TASK DETAILS: Write out exactly the lines below that run from the one containing "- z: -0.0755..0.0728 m" through the one containing "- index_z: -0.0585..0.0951", both included, with no other lines.

SUPPLIED DATA:
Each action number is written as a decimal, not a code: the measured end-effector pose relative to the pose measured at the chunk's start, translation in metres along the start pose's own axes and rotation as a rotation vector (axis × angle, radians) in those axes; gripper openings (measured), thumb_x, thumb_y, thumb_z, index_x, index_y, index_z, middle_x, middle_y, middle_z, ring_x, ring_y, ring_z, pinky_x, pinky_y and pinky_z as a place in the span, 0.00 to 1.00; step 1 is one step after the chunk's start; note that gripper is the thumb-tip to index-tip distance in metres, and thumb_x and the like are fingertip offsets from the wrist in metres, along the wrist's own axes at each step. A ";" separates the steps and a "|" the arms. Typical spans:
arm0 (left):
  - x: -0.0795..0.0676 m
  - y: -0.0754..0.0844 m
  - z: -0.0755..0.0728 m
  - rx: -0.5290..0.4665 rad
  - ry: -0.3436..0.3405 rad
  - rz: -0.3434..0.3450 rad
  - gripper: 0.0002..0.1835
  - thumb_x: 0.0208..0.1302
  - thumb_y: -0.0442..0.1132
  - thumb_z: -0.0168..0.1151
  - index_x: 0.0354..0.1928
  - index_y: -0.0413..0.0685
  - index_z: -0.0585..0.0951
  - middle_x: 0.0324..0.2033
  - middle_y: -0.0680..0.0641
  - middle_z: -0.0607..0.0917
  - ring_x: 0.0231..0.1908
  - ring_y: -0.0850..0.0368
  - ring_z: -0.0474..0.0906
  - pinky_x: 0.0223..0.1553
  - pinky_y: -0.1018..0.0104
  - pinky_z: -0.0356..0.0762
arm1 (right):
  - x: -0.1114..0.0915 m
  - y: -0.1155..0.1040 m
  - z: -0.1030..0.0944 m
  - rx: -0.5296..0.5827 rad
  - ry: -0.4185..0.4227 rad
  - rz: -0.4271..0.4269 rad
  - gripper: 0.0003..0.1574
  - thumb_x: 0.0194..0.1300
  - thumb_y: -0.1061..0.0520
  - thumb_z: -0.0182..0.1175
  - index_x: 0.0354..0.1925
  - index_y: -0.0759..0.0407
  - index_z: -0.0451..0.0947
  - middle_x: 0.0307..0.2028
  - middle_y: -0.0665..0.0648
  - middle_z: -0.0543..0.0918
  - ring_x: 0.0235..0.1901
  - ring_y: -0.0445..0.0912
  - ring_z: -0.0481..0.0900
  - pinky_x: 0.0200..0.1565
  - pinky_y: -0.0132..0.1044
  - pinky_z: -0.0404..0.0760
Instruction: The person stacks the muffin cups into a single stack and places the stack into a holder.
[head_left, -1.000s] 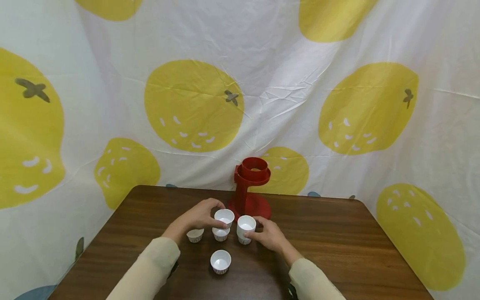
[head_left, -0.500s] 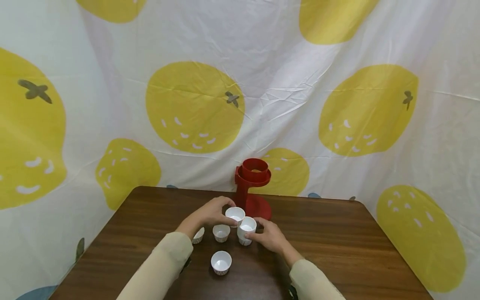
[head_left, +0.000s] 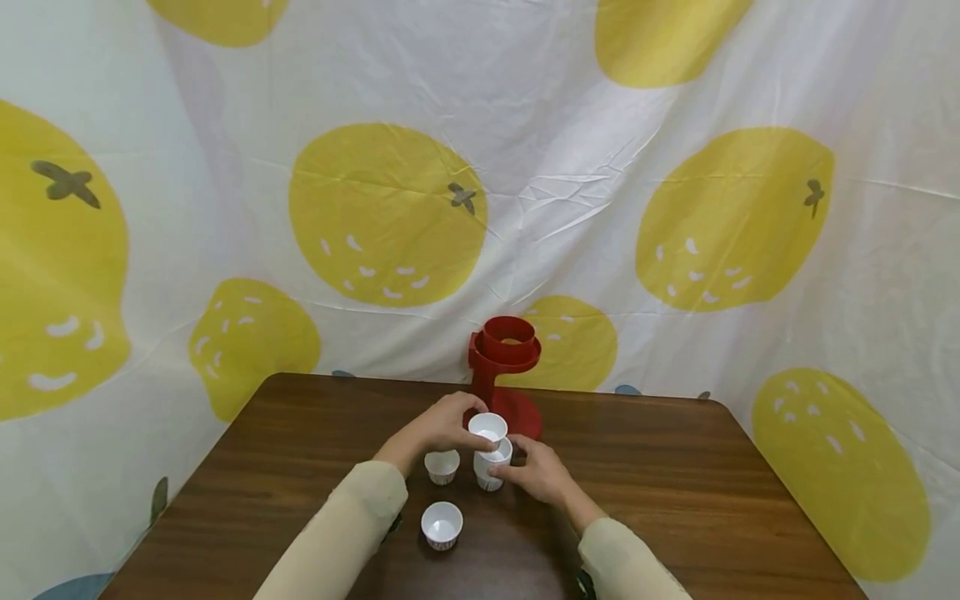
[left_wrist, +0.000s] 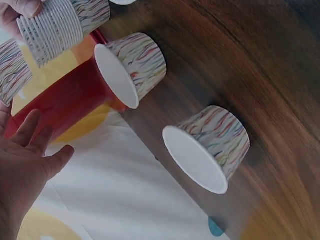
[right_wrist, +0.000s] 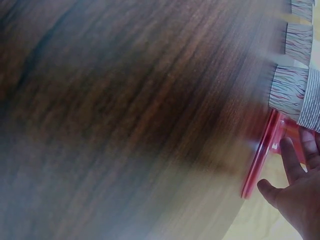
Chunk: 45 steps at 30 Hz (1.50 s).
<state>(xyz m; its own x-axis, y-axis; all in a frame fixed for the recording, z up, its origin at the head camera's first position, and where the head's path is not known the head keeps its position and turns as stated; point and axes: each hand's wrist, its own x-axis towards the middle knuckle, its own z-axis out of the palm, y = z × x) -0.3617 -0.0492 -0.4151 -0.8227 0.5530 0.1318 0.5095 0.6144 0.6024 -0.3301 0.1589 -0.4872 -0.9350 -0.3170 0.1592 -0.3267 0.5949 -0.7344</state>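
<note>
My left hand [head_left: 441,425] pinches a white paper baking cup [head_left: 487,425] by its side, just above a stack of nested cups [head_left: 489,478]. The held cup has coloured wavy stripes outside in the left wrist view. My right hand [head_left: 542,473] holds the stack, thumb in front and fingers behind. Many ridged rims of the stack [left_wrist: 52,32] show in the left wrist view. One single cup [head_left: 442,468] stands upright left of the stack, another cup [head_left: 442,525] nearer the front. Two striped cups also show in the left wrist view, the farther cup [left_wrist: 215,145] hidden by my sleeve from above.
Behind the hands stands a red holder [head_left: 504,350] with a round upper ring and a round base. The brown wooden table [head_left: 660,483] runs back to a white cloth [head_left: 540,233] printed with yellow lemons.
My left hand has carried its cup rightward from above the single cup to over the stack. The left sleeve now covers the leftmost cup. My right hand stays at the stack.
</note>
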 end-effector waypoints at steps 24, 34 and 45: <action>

RESULT FOR THIS EXERCISE:
  - z: -0.0755..0.0728 m
  - rx: -0.5290..0.4665 rad
  - ry: -0.3436..0.3405 rad
  - rz: -0.3434..0.3450 rad
  - gripper: 0.0002..0.1835
  - thumb_x: 0.0208..0.1302
  - thumb_y: -0.0442..0.1132
  - thumb_z: -0.0168..0.1151
  - index_x: 0.0354..0.1928
  - index_y: -0.0413..0.0685
  - index_z: -0.0585..0.0951

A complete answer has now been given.